The escapades of Vice President Kamala Harris are once again serving up a hot dish of controversy, dusting off her past as she championed the rights of illegal immigrants to obtain law licenses. Back in the halcyon days of 2012, when Harris was the Attorney General of California, she threw her support behind an illegal alien named Sergio Garcia, who was remarkably eager to hang a shingle as a lawyer despite lacking the legal right to reside in the United States.
Garcia, who had been in the U.S. illegally since he moved from Mexico at the tender age of 17, maneuvered his way through a legal quagmire that culminated in a showdown at the California Supreme Court. Harris, ever the opportunist, jumped into the fray with an amicus brief arguing that locking Garcia out of the legal profession amounted to an affront to society’s values. Her office claimed that preventing Garcia from joining the State Bar would contradict both the state and federal policies favoring contributions from immigrants, legally or otherwise.
Flashback: Harris Pressured Obama Admin to Give Illegal Immigrants Law Licenses https://t.co/SGm4kJlIPu pic.twitter.com/4RRjS3NIRq
— Brett Murphy (@BrettMurphyX) September 25, 2024
In contrast, the Obama Administration—a group not exactly known for its immigration enforcement zeal—expressed its disapproval, claiming that Harris’s antics ran afoul of the 1996 federal immigration law. That law, which forbids issuing law licenses to “unlawfully present aliens,” stood in direct opposition to Harris’s narrative of inclusivity and opportunity. Still, it was a case of the squeaky wheel getting the grease, as Garcia ultimately scored a victory and became California’s first illegal immigrant granted the privilege to practice law.
In a stunning display of allegiance to those who fade into the background of the legal framework, Harris even went so far as to award Garcia the Medal of Valor. This sparked a wave of head-scratching sentiments as a medal typically reserved for brave service members and first responders was granted to someone who, by her own admission, was not a legal U.S. citizen. But who needs legal status when one has the support of the highest office in the state?

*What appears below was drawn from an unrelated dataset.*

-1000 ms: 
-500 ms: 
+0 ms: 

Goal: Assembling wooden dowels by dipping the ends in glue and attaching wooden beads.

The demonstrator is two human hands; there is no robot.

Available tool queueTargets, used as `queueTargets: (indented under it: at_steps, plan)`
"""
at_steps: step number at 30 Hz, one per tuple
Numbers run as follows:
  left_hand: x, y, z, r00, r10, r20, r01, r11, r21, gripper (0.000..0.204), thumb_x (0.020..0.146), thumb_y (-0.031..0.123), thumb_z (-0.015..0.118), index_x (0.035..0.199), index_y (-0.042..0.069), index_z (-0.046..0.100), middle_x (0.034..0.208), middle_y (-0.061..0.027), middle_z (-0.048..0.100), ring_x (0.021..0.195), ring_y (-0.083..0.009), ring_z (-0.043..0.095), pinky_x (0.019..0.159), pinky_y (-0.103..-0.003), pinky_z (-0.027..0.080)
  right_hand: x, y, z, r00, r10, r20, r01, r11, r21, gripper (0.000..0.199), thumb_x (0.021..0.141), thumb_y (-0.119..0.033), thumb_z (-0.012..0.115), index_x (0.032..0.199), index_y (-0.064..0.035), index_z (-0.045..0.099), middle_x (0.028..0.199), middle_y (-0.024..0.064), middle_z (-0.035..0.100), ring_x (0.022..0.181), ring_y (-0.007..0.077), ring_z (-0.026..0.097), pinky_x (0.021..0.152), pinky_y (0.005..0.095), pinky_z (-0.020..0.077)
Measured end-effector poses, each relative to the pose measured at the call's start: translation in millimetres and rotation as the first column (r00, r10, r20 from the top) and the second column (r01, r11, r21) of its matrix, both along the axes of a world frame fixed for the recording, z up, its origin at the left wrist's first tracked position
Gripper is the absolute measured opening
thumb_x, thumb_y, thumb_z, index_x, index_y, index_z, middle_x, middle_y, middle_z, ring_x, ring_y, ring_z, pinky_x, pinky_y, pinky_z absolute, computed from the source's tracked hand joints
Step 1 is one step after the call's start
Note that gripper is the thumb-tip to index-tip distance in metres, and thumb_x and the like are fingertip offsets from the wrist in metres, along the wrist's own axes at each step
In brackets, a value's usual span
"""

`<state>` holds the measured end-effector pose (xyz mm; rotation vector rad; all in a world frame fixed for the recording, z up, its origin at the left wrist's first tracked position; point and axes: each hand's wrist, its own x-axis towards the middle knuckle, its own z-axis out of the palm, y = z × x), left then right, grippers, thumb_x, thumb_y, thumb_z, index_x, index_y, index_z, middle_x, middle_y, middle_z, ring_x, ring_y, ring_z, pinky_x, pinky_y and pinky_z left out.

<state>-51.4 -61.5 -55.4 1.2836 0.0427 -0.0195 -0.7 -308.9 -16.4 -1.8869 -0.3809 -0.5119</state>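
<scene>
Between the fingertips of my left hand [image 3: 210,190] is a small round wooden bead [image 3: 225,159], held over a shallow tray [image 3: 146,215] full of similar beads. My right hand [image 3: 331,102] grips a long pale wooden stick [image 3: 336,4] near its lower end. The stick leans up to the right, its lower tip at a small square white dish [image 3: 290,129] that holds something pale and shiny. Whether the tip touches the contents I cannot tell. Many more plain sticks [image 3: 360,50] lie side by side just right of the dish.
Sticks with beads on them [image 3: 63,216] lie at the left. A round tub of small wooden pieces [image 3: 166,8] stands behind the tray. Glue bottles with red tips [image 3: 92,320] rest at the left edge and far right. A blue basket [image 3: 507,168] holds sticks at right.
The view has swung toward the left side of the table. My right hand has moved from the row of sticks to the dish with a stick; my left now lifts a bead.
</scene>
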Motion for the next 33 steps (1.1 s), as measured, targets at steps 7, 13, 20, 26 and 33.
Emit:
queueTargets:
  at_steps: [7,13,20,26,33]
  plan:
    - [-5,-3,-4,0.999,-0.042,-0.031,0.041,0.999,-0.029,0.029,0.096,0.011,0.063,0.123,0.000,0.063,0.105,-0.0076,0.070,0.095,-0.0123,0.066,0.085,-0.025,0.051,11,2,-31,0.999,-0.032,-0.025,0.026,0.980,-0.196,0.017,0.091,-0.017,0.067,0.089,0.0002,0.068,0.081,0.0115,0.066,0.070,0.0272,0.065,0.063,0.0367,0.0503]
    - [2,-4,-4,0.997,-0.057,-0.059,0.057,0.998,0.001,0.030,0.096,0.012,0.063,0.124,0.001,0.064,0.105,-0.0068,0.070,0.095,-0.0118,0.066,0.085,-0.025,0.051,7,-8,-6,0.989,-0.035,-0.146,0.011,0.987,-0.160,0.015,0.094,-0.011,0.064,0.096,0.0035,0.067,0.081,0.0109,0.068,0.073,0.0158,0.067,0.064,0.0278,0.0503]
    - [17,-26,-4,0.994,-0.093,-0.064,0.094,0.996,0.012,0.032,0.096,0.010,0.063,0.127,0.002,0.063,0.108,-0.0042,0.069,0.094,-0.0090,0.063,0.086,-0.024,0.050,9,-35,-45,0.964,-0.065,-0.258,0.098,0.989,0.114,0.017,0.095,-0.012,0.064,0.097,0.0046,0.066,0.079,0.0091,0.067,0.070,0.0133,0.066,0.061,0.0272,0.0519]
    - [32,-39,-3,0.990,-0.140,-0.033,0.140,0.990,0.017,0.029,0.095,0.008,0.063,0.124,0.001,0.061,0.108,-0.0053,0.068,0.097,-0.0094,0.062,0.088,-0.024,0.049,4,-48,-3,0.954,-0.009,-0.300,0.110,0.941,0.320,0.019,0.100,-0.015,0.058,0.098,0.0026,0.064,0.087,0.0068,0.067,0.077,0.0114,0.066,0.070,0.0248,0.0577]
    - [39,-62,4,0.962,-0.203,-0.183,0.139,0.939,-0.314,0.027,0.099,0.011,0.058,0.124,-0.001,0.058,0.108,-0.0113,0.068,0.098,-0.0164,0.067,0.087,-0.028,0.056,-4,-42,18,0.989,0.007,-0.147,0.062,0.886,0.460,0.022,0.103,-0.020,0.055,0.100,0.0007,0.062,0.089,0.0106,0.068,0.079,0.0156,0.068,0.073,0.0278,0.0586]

Fast forward to 2019, and Harris was not finished bending the rules for those who had crossed the border illegally. She openly clashed with the Obama Administration once again, advocating against deportations for illegal immigrants who hadn’t committed any crimes, an expansive definition that conveniently excluded the crime of crossing the border unlawfully. As if crossing a line of sand doesn’t count, she directed California sheriffs to ignore federal detainers, urging them to act according to what she deemed the interests of community safety. If the regulatory ground had been shaking under her feet before, it was now positively quaking with her insistence that those living in the shadows deserved more rights than law-abiding citizens ever could.
Through these escapades, Harris has clearly maintained a level of inconsistency that would make a politician proud: her brand of justice seems to favor those who disregard the very laws meant to protect American citizens. For a country weary of open borders and illegal immigration, her past actions don’t paint a comforting picture. It seems the only bar she’s committed to promoting is the one that serves up rights for those who should not be in the country in the first place.